A panel of fast-food and campus workers recently told 75 members of the University of Memphis community how they struggled with a pay-system that keeps them in continuous poverty.
The meeting, facilitated by Dr. Zandria Robinson, an assistant professor of sociology at the university, was part of the “Freedom Tour” of Southern cities that is hosting discussions on the intersections of the “Black Lives Matter” movement and “Show Me 15,
the fast-food workers campaign for a living wage.
Freedom Tour is an initiative of the Freedom Fighters, an activist group that organizes to protest inequality issues that affect black communities across the nation. It was formed shortly after Ferguson, Missouri, police officer Daren Wilson shot and killed Michael Brown, an unarmed black teenager.
“I’m here to tie in the whole Black Lives Matter with the economic issue of us seeking living wages for our workers,” said Sha’ona Coleman, the primary organizer for Shut It Down Memphis.
Although each panelist represented a different employer and activist group, their concerns were consistent: black communities are depleted of resources, including a living-wage in service industry jobs, and it’s this depletion that keeps cycles of crime and poverty alive in their communities.
“Maybe I just don’t understand how the system works,” said Jeanina Jenkins, a Freedom Fighters organizer. “But, spending millions sending in more police, instead of jobs with a living wage… it’s not working.”
Christopher Smith, an organizer with M15, a Memphis organization pushing for a $15 minimum wage and the right to form a union and a Church’s Chicken employee, said he is all too familiar with a lack of opportunity that often leads to desperate and illegal measures.
Desperate to make ends meet, and seeing no legal means to do so, Smith started selling drugs in his South Memphis neighborhood in order to survive. When Smith decided he needed to make a change and move away from pushing drugs, he sought and found employment at a Church’s Chicken. It’s a full-time legal job, but it’s not enough to survive on.
According to Smith, people caught in poverty “don’t want to sell drugs, but they have to survive somehow. We need more, we need more.”
“All of this stuff really connects,” said Jenkins. “When people are forced to sell drugs or steal…people get caught up in a system, and in a country where they have little chance of making ends meet, you’re forced to go to prison, do your time, and become a felon.”

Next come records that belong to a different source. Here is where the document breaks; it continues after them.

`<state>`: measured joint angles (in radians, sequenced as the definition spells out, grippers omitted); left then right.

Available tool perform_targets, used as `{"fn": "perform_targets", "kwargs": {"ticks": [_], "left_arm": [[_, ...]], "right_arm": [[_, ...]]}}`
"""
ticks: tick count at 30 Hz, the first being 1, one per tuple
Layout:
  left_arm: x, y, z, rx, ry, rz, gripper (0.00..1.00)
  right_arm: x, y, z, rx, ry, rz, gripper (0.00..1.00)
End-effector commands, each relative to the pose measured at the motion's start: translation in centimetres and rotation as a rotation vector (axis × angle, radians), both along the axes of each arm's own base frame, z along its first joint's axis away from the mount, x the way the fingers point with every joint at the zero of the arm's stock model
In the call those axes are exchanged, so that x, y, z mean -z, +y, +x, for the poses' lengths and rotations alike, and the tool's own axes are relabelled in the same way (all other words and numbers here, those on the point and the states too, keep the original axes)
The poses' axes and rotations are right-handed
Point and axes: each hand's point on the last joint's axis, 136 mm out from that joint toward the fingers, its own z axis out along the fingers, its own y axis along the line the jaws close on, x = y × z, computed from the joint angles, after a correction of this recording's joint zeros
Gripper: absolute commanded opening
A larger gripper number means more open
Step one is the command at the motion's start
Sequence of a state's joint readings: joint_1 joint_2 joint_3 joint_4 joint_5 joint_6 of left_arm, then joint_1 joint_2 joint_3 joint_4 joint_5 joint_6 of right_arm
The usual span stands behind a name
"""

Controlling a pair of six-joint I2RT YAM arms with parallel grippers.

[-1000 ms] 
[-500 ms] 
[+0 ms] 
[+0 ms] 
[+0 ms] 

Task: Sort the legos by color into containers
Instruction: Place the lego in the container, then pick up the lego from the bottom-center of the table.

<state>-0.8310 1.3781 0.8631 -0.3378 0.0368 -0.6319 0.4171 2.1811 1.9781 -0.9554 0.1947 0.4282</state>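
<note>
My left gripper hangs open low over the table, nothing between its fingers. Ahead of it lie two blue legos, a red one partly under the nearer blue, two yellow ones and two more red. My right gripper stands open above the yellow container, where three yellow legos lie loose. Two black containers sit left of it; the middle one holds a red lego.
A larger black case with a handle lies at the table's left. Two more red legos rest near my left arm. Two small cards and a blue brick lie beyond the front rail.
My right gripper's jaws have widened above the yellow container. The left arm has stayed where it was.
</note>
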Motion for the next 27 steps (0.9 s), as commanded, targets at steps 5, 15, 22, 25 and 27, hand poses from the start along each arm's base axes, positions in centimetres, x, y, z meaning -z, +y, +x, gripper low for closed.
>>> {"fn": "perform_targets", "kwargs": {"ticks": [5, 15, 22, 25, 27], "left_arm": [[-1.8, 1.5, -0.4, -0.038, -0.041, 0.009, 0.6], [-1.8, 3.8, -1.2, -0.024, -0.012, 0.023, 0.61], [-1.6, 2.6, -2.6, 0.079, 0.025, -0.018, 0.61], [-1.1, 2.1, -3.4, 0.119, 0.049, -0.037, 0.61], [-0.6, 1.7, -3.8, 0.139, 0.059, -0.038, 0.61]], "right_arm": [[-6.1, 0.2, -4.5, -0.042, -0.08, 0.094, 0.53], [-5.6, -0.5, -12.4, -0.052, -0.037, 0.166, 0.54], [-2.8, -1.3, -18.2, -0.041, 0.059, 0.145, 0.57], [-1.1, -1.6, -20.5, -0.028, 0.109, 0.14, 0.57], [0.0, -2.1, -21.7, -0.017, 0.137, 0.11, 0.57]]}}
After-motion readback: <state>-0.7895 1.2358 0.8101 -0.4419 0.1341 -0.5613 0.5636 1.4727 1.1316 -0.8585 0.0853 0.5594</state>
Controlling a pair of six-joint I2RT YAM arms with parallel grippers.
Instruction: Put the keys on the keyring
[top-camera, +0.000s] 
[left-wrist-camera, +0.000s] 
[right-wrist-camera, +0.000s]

According U.S. Bureau of Crime Statistics data, one in three black adult males will go to prison in their lifetime.
“Then you’re a second-class citizen, and you are locked out of opportunity as a second-class citizen,” said Jenkins.
Jenkins sees the minimum wage increase as an important step in eliminating an endless circle of crime and poverty.
“So many black and brown individuals are getting caught up in this cycle, and it’s unfortunate,” said Jenkins. “That’s why we’re demanding $15 an hour, so this cycle won’t happen. We could possibly phase this out over the next two generations, possibly.”
Those in attendance asked questions about how they could get involved with growing movements for higher wages and how to begin the difficult conversations about the link between poverty and crime.
As the panel facilitator, Robinson was more than happy to foster a discussion around inequalities within the black community for multiple reasons, including a challenge from university president David M. Rudd.
“I feel as though the takeaway from tonight is that all of these struggles are connected. Black Lives Matter and economic issues – they’re connected, said Robinson. “If we want a better city, these are the issues we need to address specifically and head-on. We need to have these conversations, even if they are uncomfortable.
“Imagine what Memphis could be like 20 years from now, if we really take it seriously right now.”